* _Task brief_
Tally the lines below containing "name" and report only the total.

[Records from a dataset]
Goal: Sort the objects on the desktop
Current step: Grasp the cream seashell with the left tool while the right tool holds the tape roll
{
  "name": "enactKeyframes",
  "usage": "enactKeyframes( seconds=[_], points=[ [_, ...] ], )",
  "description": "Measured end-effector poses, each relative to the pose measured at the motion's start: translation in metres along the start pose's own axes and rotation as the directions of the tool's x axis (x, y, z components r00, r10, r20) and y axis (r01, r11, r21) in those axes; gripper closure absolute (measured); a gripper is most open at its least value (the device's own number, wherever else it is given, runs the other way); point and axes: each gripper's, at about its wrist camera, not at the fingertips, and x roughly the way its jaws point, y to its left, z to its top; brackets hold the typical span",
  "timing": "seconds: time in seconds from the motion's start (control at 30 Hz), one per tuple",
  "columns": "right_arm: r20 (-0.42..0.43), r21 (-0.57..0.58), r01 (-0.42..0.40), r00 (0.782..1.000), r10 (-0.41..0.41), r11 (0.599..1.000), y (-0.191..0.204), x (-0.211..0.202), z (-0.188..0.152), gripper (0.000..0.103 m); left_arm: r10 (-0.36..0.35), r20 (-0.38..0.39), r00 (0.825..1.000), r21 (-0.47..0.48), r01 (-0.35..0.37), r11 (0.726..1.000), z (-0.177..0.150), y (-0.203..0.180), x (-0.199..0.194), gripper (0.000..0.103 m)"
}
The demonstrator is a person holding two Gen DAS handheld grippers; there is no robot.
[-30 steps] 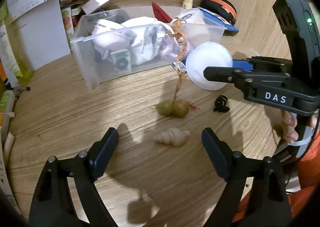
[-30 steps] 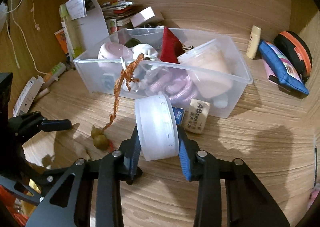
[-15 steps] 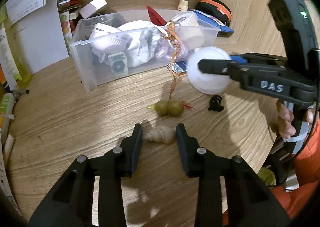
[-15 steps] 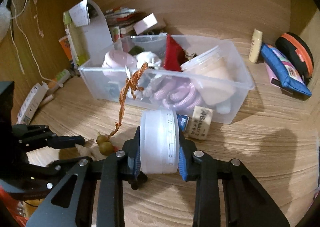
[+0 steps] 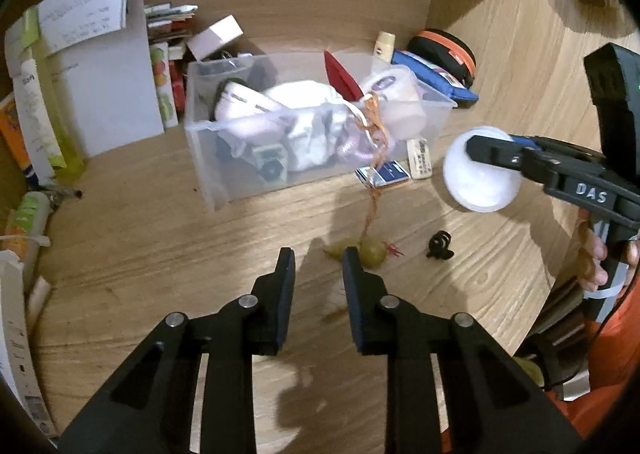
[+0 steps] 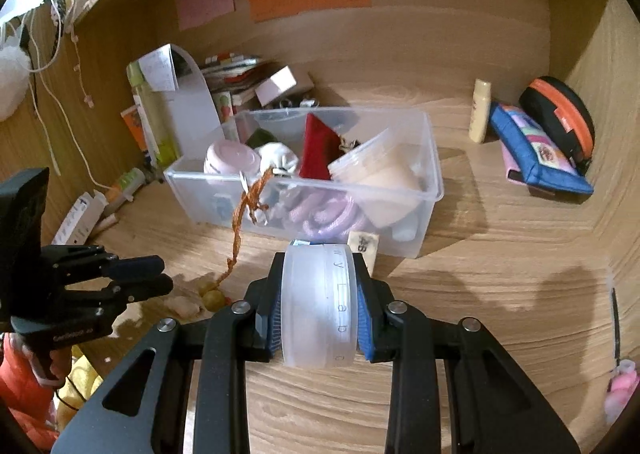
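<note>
My right gripper (image 6: pixel 320 266) is shut on a round white plastic jar (image 6: pixel 318 306) and holds it above the desk in front of the clear storage bin (image 6: pixel 434 158). In the left wrist view the jar (image 5: pixel 480 182) and right gripper (image 5: pixel 492 144) hang at the right. The jaws of my left gripper (image 5: pixel 318 256) are closing to a narrow gap, and only bare wood shows between them. In the right wrist view a small pale shell (image 6: pixel 185 305) lies just past the left gripper (image 6: pixel 160 274). Green gourd beads (image 5: pixel 374 250) on an orange cord trail from the bin.
A black clip (image 5: pixel 440 245) lies right of the beads. A small blue card (image 5: pixel 384 174) and a pale block (image 5: pixel 420 158) rest against the bin's front wall. A blue pouch (image 6: pixel 536 150), an orange-black case (image 6: pixel 560 114) and a bottle (image 6: pixel 480 110) sit back right; papers and boxes crowd the left.
The left jaws went from wide open to a narrow gap around the shell, then rose; the shell no longer shows between them. The right gripper lifted the jar a little.
</note>
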Motion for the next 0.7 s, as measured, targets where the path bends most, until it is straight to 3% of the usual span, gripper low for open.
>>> enactKeyframes(
  seconds=[0.17,0.3,0.5,0.53,0.6,0.7],
  points=[
    [0.027,-0.008,-0.004,1.0,0.004,1.0,0.0,-0.011,0.005,0.076,-0.016,-0.018,1.0,-0.007,0.016,1.0,-0.003,0.006,-0.002,0.077],
    [0.03,0.0,-0.026,0.999,0.026,1.0,-0.001,-0.012,0.006,0.076,-0.01,-0.044,0.999,0.021,0.011,1.0,-0.01,-0.003,0.005,0.06],
    [0.008,0.002,-0.044,0.999,0.044,0.999,0.001,-0.006,0.001,0.076,-0.009,-0.094,0.996,0.1,0.018,0.995,-0.01,-0.022,0.023,0.059],
    [0.004,0.001,-0.045,0.999,0.045,0.999,0.001,-0.005,0.001,0.076,-0.002,-0.102,0.995,0.105,0.013,0.994,-0.01,-0.025,0.027,0.06],
    [-0.003,0.001,-0.045,0.999,0.045,0.999,0.002,-0.004,-0.002,0.076,0.051,-0.089,0.995,0.104,-0.042,0.994,-0.01,-0.026,0.031,0.081],
    [-0.001,0.003,-0.046,0.999,0.046,0.999,0.001,-0.004,-0.002,0.076,0.057,-0.072,0.996,0.116,-0.049,0.992,-0.014,-0.026,0.027,0.084]
  ],
)
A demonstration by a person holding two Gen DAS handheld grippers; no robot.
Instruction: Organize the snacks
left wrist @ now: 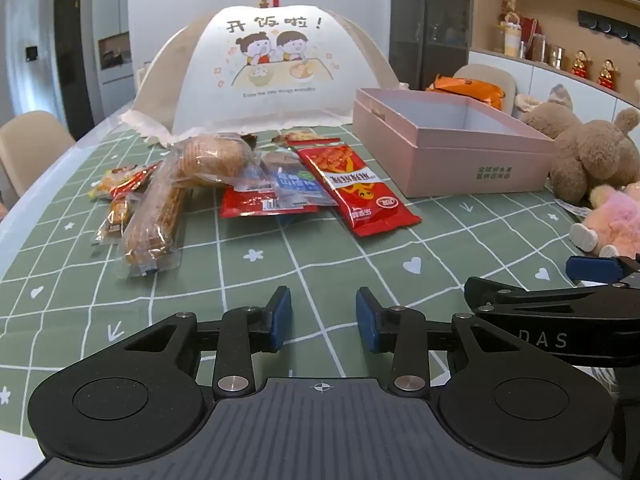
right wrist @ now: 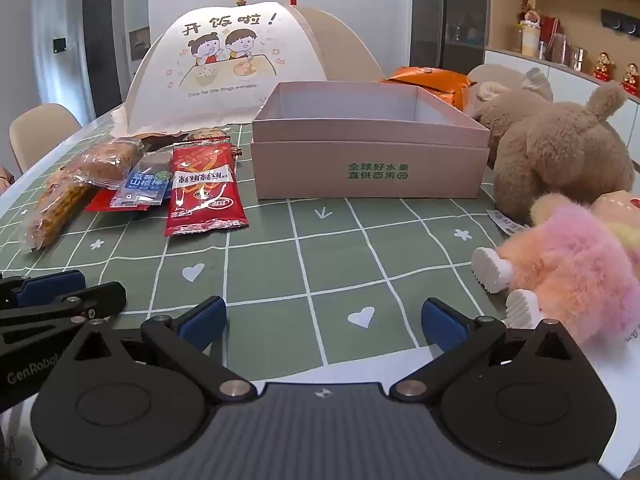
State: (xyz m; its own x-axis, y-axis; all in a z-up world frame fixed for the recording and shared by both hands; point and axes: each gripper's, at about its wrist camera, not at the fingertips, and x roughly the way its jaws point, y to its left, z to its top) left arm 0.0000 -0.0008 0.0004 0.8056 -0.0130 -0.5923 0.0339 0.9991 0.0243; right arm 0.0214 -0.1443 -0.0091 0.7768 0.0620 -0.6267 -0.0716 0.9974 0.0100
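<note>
Both the left gripper (left wrist: 323,318) and right gripper (right wrist: 323,322) hover spread, holding nothing, above the green tablecloth (right wrist: 332,264). The snack packets (left wrist: 256,184) lie heaped left of the pink box (right wrist: 370,160) (open-topped) — plush toys (right wrist: 560,168) on its right

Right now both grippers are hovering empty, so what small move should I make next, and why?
Probably ease the left gripper forward toward the red packet. Both it and the right gripper are open and hold nothing, the pink box looks empty, and the snacks lie in a pile to the box's left. The red packet lies on top at the pile's near edge, closest to the box.
</note>
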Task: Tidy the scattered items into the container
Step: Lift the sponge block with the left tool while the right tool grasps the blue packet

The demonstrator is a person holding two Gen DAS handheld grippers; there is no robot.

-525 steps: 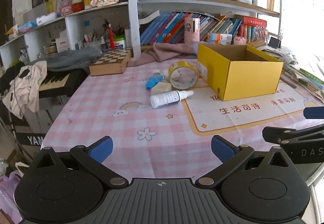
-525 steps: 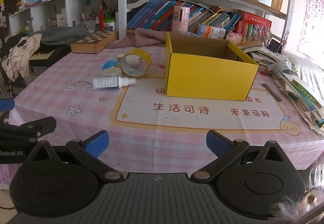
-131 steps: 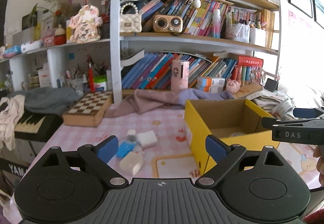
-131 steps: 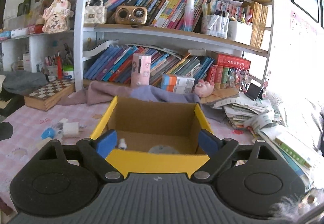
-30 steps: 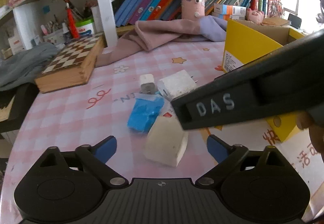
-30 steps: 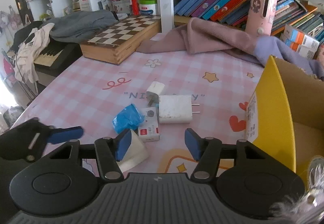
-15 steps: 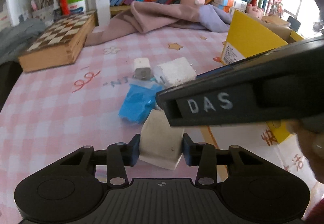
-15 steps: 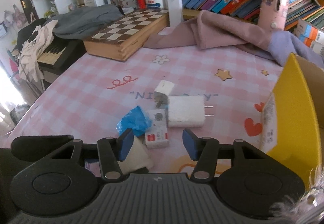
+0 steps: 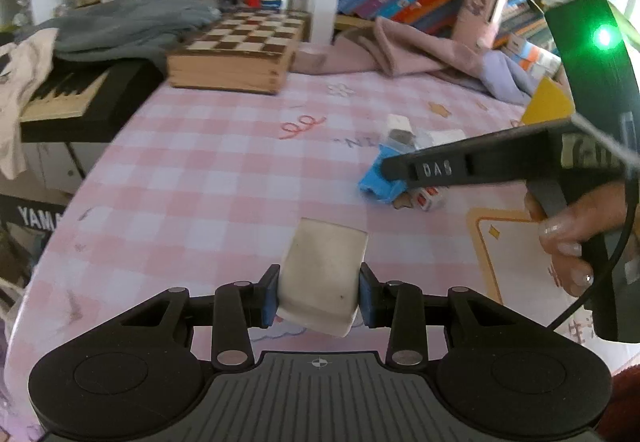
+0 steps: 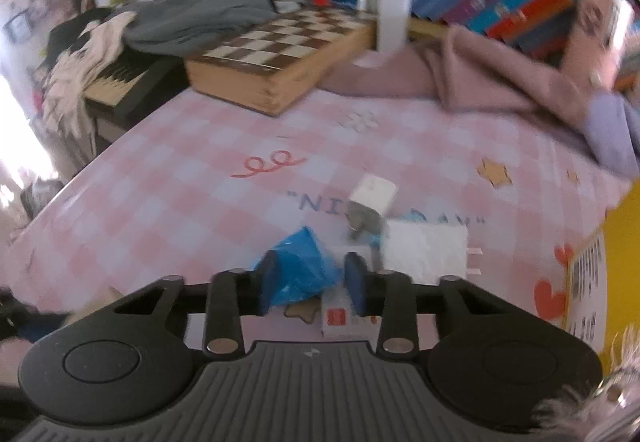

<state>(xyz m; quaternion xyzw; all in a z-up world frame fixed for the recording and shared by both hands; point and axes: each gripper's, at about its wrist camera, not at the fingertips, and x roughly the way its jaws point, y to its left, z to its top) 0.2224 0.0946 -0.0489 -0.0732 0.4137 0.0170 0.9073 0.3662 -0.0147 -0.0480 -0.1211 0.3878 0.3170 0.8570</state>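
Note:
My left gripper [image 9: 319, 300] is shut on a cream-white block [image 9: 322, 276] and holds it above the pink checked tablecloth. My right gripper [image 10: 312, 284] has its blue pads around a crumpled blue item [image 10: 300, 268], which still rests on the cloth; it also shows in the left wrist view [image 9: 378, 178] under the right gripper's finger [image 9: 460, 164]. A white plug charger [image 10: 426, 252], a small white cube adapter [image 10: 374, 192] and a small red-and-white box [image 10: 348, 316] lie beside it. The yellow cardboard box [image 10: 618, 266] stands at the right.
A wooden chessboard box [image 9: 240, 56] and a pink-and-lilac cloth [image 9: 432, 54] lie at the back of the table. A keyboard [image 9: 64, 98] with clothes sits off the left edge. Bookshelves stand behind.
My left gripper has lifted the cream block off the cloth and drawn back left. My right gripper has moved down and forward over the blue item and narrowed around it.

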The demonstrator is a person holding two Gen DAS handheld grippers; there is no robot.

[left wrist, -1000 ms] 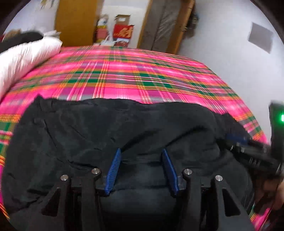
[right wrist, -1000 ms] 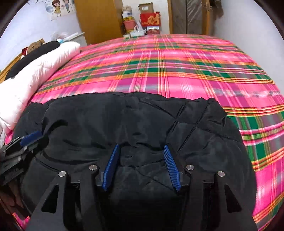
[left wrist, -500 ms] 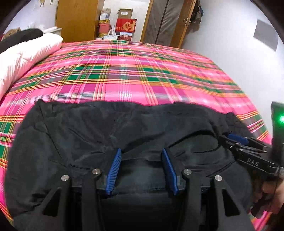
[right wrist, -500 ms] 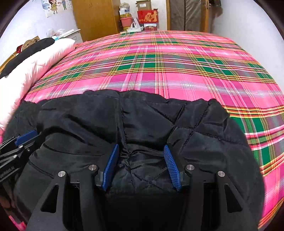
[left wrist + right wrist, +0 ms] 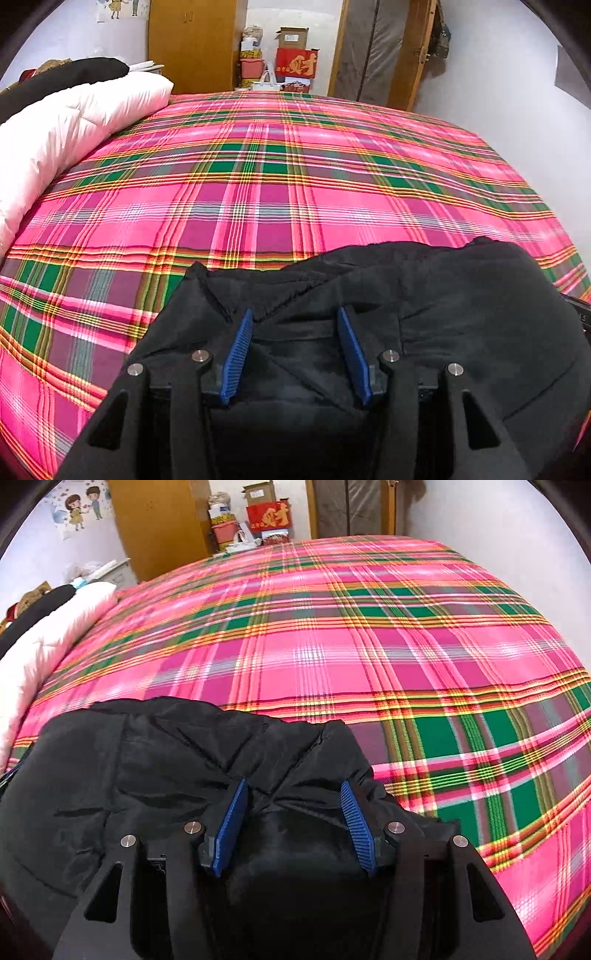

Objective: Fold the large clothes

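One black jacket [image 5: 461, 314], one plaid bedsheet [image 5: 277, 192], one white duvet [image 5: 66, 125], two grippers.

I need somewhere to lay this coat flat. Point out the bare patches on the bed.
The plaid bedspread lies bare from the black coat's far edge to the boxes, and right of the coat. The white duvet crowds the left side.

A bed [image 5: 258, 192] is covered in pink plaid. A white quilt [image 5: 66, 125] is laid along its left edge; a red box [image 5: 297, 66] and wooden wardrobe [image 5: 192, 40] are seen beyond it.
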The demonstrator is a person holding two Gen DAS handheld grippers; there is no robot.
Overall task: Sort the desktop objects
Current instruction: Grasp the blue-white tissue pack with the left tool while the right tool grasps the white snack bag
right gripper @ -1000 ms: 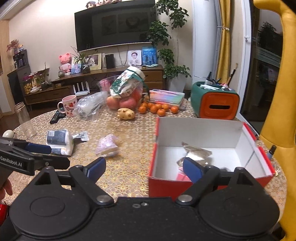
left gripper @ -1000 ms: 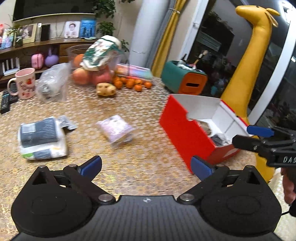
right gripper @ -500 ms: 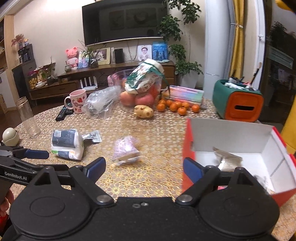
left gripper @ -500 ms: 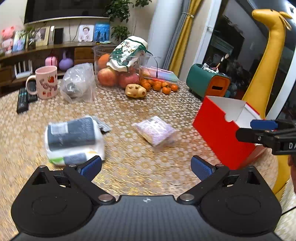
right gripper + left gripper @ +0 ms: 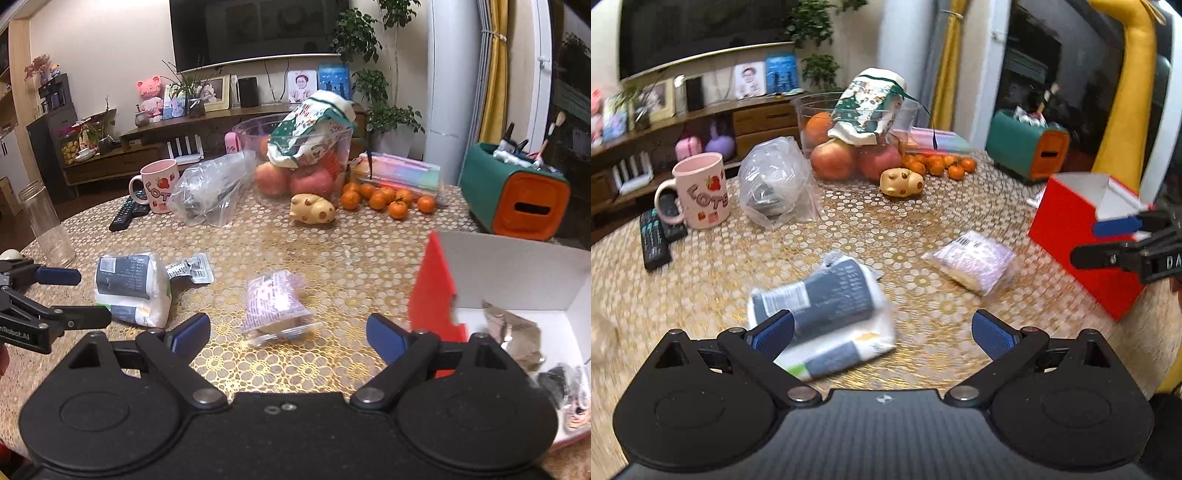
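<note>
A white and dark blue-grey packet point(image 5: 827, 314) point(image 5: 129, 288) lies on the gold tablecloth just ahead of my open left gripper point(image 5: 882, 332), nearer its left finger. A small purple snack pouch point(image 5: 975, 260) point(image 5: 277, 304) rests in the middle, right in front of my open right gripper point(image 5: 288, 334). The red box point(image 5: 1082, 240) point(image 5: 436, 295) with a white inside stands at the right and holds several small wrapped items. Neither gripper holds anything. Each gripper shows at the edge of the other's view.
At the back stand a pink mug point(image 5: 159, 184), remotes point(image 5: 125, 216), a clear plastic bag point(image 5: 210, 192), a fruit bowl point(image 5: 295, 155), tangerines point(image 5: 388, 199), a pig figurine point(image 5: 314, 208) and a green-orange holder point(image 5: 517, 192). A glass jar point(image 5: 46, 225) stands far left. A small flat sachet point(image 5: 190, 267) lies beside the packet.
Both grippers have swung left, away from the red box. The white and dark packet now sits close before the left gripper, the purple pouch before the right. Both stay open.
</note>
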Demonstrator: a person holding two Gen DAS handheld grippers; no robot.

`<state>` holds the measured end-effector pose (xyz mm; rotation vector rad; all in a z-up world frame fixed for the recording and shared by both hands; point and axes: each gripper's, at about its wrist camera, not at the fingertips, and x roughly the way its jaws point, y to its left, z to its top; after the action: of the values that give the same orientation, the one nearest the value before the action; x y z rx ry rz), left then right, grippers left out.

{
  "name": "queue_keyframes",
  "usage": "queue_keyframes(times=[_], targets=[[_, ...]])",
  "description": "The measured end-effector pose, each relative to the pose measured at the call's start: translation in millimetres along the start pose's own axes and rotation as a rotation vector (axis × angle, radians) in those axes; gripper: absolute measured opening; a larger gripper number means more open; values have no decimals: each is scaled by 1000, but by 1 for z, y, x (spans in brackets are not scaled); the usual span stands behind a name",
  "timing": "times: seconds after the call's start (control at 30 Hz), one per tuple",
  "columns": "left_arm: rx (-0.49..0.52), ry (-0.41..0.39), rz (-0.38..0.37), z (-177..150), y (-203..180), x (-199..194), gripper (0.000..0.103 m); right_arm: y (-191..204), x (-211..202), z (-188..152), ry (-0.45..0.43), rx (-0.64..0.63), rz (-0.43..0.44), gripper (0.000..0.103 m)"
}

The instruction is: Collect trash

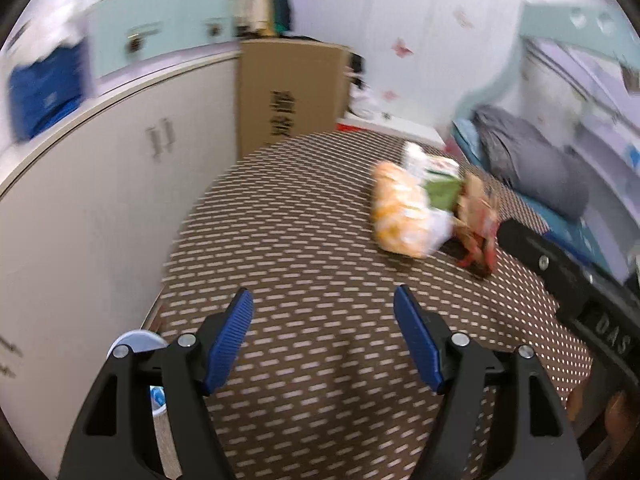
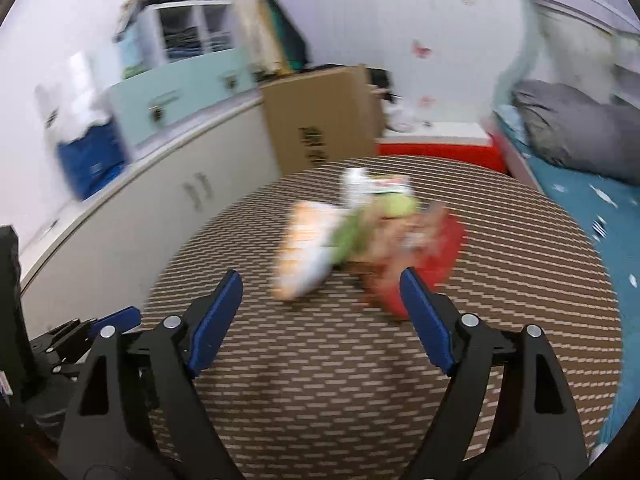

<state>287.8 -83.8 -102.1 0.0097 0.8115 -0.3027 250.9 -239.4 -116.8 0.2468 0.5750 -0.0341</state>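
Trash wrappers [image 1: 424, 208] are seen heaped on the patterned table [image 1: 304, 240], blurred; about four packets can be made out, the count uncertain. The left gripper [image 1: 323, 312] is held wide open, nothing between its jaws. The right gripper [image 2: 322, 294] is likewise spread wide and empty, just short of the heap. One cardboard box [image 1: 288, 92] stands behind the table.

walls: pale wall [image 2: 400, 20] with butterfly stickers [image 2: 422, 49] | left: cream cabinet [image 1: 100, 208], mint drawers [image 2: 180, 92] above it, white shelves [image 2: 200, 12] higher up (blurred) | back: cardboard box [image 1: 288, 92] | centre: table in brown patterned cloth [image 1: 320, 240] | right: bed with teal sheet [image 2: 580, 200], grey bedding [image 2: 580, 128]
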Motion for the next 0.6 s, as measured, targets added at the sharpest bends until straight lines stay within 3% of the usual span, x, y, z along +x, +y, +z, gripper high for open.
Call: queue_keyframes(times=[0.2, 0.33, 0.47, 0.53, 0.6], targets=[[108, 28, -8, 12, -48, 34, 71, -63, 7, 2, 24, 65, -117, 82], [142, 18, 28, 24, -66, 50, 71, -76, 26, 0, 127, -15, -165, 83], [155, 27, 21, 37, -73, 67, 71, -69, 37, -10, 177, -99, -163, 83], [168, 19, 28, 38, -74, 70, 60, -63, 43, -12, 188, -126, -170, 83], [176, 38, 29, 39, -75, 80, 39, -58, 50, -9, 194, -147, -176, 83]])
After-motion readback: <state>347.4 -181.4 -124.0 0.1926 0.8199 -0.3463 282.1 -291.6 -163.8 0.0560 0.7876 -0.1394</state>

* _Response to this exercise_
3